#### [WORK ORDER]
Word for word, print out all of the data, omitting every image.

#### [THE DATA]
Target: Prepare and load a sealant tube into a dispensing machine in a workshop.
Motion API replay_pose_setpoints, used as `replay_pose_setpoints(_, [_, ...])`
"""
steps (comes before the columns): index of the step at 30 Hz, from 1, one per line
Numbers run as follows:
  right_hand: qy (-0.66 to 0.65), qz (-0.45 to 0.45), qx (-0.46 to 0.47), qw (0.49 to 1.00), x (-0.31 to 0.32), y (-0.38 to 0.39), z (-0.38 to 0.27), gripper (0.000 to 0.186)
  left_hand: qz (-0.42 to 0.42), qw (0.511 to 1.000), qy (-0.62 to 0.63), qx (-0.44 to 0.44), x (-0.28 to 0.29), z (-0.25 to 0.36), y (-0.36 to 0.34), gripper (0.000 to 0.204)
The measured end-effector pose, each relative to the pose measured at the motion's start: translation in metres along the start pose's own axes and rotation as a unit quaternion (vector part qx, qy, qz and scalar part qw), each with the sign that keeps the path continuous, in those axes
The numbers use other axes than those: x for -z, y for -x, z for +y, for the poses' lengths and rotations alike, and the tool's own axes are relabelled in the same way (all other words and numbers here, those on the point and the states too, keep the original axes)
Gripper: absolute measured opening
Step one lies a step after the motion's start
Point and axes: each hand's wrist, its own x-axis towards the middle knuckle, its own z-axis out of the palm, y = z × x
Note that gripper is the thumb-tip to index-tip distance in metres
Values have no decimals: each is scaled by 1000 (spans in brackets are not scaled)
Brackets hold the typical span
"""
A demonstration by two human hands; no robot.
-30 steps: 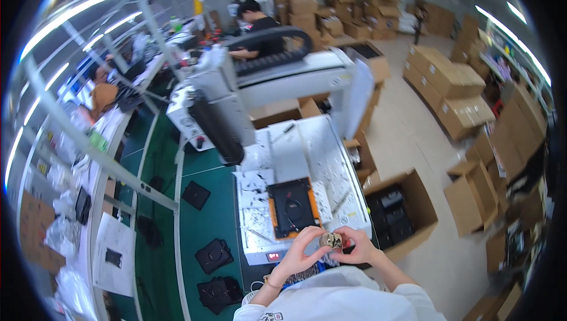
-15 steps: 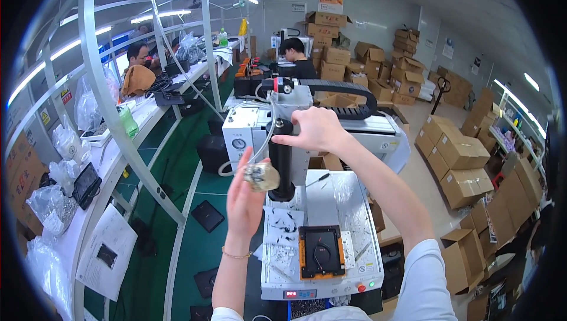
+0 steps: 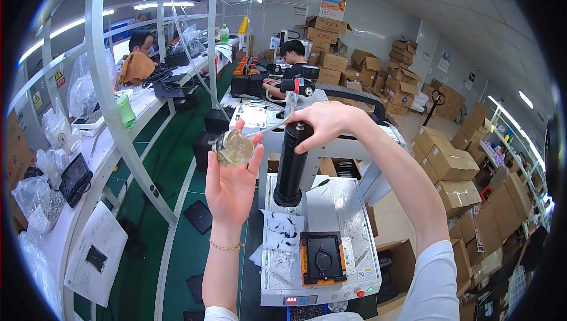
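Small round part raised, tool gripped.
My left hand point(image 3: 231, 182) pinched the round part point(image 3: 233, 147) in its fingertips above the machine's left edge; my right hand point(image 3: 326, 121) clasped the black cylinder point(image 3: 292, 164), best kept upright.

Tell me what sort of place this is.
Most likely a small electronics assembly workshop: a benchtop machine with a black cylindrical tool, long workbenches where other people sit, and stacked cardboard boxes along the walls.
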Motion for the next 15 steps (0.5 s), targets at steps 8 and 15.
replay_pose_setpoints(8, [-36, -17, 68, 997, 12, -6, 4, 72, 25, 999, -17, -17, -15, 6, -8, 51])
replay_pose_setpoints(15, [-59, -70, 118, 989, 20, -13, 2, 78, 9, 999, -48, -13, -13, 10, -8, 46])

#### [RESPONSE]
Target: Prepare and load a sealant tube into a dispensing machine in a workshop.
Motion API replay_pose_setpoints, used as `replay_pose_setpoints(_, [_, ...])`
"""
steps (comes before the columns): index of the step at 30 Hz, from 1, one per line
Numbers run as follows:
  right_hand: qy (-0.66 to 0.65), qz (-0.45 to 0.45), qx (-0.46 to 0.47), qw (0.49 to 1.00), x (-0.31 to 0.32), y (-0.38 to 0.39), z (-0.38 to 0.27), gripper (0.000 to 0.186)
  left_hand: qz (-0.42 to 0.42), qw (0.511 to 1.000), qy (-0.62 to 0.63), qx (-0.44 to 0.44), x (-0.28 to 0.29), z (-0.25 to 0.36), y (-0.36 to 0.34), gripper (0.000 to 0.204)
The measured end-effector pose, each relative to the pose measured at the motion's start: translation in metres along the start pose's own axes and rotation as a unit quaternion (vector part qx, qy, qz and scalar part qw), each with the sign that keeps the path continuous, in those axes
The numbers use other axes than those: x for -z, y for -x, z for +y, for the poses' lengths and rotations alike, and the tool's own axes are relabelled in the same way (all other words and numbers here, those on the point and the states too, keep the original axes)
Gripper: absolute measured opening
Step one lies a step after the motion's start
Point and axes: each hand's wrist, its own x-axis towards the middle knuckle, its own z-axis out of the palm, y = z × x
Note that gripper is the thumb-tip to index-tip distance in metres
Values have no decimals: each is scaled by 1000 (spans in brackets are not scaled)
Brackets hold the typical span
"""
A demonstration by two human hands; no robot.
-30 steps: 
-15 steps: 
+0 steps: 
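Small round part raised, tool gripped.
My left hand point(image 3: 231, 182) pinched the round part point(image 3: 233, 147) in its fingertips above the machine's left edge; my right hand point(image 3: 326, 121) clasped the black cylinder point(image 3: 292, 164), best kept upright.

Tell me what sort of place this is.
Most likely a small electronics assembly workshop: a benchtop machine with a black cylindrical tool, long workbenches where other people sit, and stacked cardboard boxes along the walls.
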Motion for the next 15 steps (0.5 s), targets at steps 8 and 15.
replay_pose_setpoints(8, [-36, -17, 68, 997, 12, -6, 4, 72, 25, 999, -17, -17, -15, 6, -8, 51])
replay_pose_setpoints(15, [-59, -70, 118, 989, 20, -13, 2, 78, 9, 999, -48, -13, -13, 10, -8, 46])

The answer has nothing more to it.